Drinking Games is a horrifying film that gets its painful anxiety and thrills from its deceptive normalcy. The film takes place on the final night of the fall semester, a night with alcohol flowing and parties raging across campus. In the dorm, Richard (Blake Merriman) and Shawn (Nick Vergara) are arguing over what to do with Noopie (Rob Bradford), a charismatic upperclassman currently passed out on their dorm room floor. After a blizzard seals them inside their dorm with a small group of similar misfits, Noopie uses drugs, booze, and sex to manipulate everyone into dancing closer and closer to their emotional and physical breaking points. 

Many directors have tried to capture the edgy vulnerability and cross-eyed innocence that defines the campus experience, but most have ended up creating one-note, paint-by-number films with stock characters and predictable stories. Drinking Games, on the other hand, is the kind of film that works precisely because it taps into the almost mundane college existence and tosses into the mix a psychological hand grenade. 

Of course, it helps that Drinking Games is cast perfectly down to even its most minor roles. Rob Bradford is frighteningly revelatory as Noopie, a guy who is so charismatic that he's sunk his claws into you long before you've ever realized it. Bradford's Noopie may be most disturbing because he comes off as so incredibly normal until you start to realize that maybe, just maybe, he's not. As Noopie plays out, you're simultaneously appalled and compelled while also realizing that you knew someone just like this during your college days. 

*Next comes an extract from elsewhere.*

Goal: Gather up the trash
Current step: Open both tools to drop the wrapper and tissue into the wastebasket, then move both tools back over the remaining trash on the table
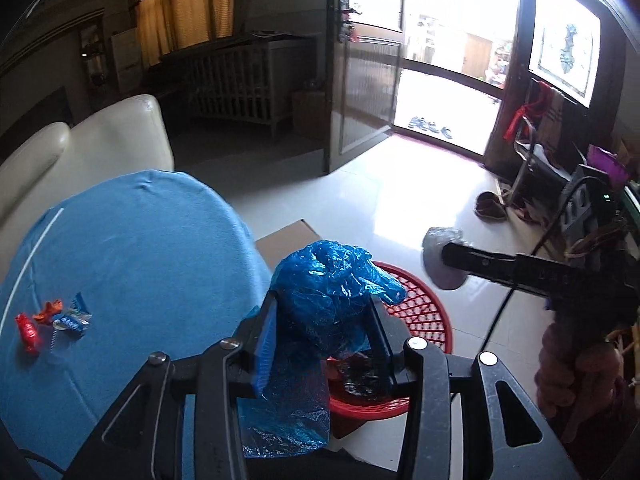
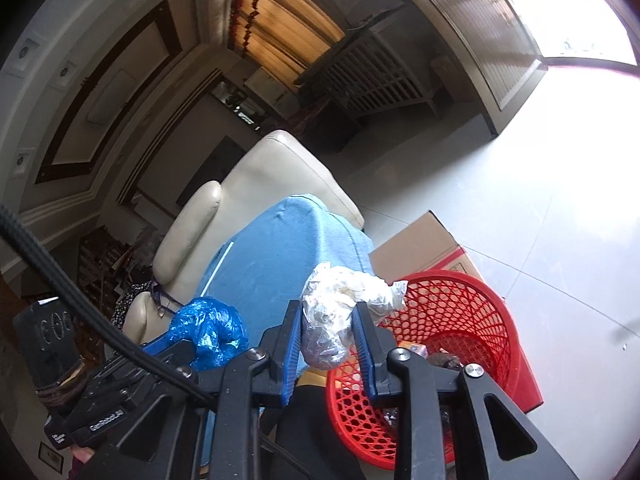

Merriman's Richard and Vergara's Shawn are equally as compelling, two young men believably friendly yet starkly different in fairly significant ways. In their own unique ways, both Merriman and Vergara embody the two as awkward young men fumbling their ways through social development and in many ways ill-equipped to deal with someone like Noopie or, for that matter, most people. While Richard and Shawn could have so easily become one-note characters, Merriman and Vergara instead create layered and complex characters whose stories matter to us so much that everything that unwinds becomes that much more chilling. 

Among the supporting players, Katy Wright-Mead and Riccarda Natalie are particularly stellar but, in all honesty, there's not a weak performance among the entire ensemble. 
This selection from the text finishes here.